> **WHAT NEEDS TO BE DONE**
Go over the material below and report every line that contains the word "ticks".
++++
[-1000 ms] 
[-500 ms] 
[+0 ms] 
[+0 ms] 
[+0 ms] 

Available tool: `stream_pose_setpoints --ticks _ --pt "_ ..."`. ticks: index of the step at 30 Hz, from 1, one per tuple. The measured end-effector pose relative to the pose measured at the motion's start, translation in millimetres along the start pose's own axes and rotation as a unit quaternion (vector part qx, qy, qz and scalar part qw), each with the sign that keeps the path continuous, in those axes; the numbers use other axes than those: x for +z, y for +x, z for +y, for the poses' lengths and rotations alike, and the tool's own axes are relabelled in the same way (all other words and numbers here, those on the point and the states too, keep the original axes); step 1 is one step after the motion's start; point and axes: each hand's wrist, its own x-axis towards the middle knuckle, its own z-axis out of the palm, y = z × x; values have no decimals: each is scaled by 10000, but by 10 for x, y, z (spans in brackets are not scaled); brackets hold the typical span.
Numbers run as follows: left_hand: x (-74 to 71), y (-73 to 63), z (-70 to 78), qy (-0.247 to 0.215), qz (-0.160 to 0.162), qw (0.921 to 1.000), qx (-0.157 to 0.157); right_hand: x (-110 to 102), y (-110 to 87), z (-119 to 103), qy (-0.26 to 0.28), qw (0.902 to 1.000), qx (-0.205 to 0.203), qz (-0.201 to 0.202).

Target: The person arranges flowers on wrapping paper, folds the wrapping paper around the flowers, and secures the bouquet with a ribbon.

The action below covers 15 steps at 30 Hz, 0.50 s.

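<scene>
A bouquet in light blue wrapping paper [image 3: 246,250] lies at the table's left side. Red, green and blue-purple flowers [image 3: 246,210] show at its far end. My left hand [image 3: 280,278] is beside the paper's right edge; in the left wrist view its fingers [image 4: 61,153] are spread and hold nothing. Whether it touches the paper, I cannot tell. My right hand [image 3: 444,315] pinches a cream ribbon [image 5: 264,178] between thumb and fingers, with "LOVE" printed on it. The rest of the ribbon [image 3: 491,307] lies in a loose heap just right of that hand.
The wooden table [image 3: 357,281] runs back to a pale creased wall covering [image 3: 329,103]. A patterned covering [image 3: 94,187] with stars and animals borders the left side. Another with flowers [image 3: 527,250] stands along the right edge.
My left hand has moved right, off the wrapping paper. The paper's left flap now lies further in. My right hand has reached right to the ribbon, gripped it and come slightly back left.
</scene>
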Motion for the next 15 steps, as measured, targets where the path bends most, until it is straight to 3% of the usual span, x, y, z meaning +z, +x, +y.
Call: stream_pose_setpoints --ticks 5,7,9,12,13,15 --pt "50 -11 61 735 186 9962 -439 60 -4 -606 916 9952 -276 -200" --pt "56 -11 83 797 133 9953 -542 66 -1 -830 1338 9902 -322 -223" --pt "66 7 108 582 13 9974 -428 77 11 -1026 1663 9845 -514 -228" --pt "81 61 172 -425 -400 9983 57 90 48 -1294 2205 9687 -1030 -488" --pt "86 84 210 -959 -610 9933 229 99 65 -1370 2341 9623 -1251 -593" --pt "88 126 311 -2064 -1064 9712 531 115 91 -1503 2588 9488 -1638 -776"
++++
> **RESPONSE BELOW**
Available tool: `stream_pose_setpoints --ticks _ --pt "_ ..."`. ticks: index of the step at 30 Hz, from 1, one per tuple. The measured end-effector pose relative to the pose measured at the motion's start, translation in millimetres along the start pose's own axes and rotation as a unit quaternion (vector part qx, qy, qz and scalar part qw), each with the sign that keeps the path continuous, in those axes; the numbers use other axes than those: x for +z, y for +x, z for +y, for the poses' lengths and rotations alike, and the tool's own axes are relabelled in the same way (all other words and numbers here, those on the point and the states too, keep the original axes); step 1 is one step after the motion's start; point and axes: each hand's wrist, its own x-axis towards the middle knuckle, its own z-axis out of the palm, y = z × x; values have no decimals: each is scaled by 10000, but by 10 for x, y, z (spans in brackets are not scaled); brackets hold the typical span.
Call: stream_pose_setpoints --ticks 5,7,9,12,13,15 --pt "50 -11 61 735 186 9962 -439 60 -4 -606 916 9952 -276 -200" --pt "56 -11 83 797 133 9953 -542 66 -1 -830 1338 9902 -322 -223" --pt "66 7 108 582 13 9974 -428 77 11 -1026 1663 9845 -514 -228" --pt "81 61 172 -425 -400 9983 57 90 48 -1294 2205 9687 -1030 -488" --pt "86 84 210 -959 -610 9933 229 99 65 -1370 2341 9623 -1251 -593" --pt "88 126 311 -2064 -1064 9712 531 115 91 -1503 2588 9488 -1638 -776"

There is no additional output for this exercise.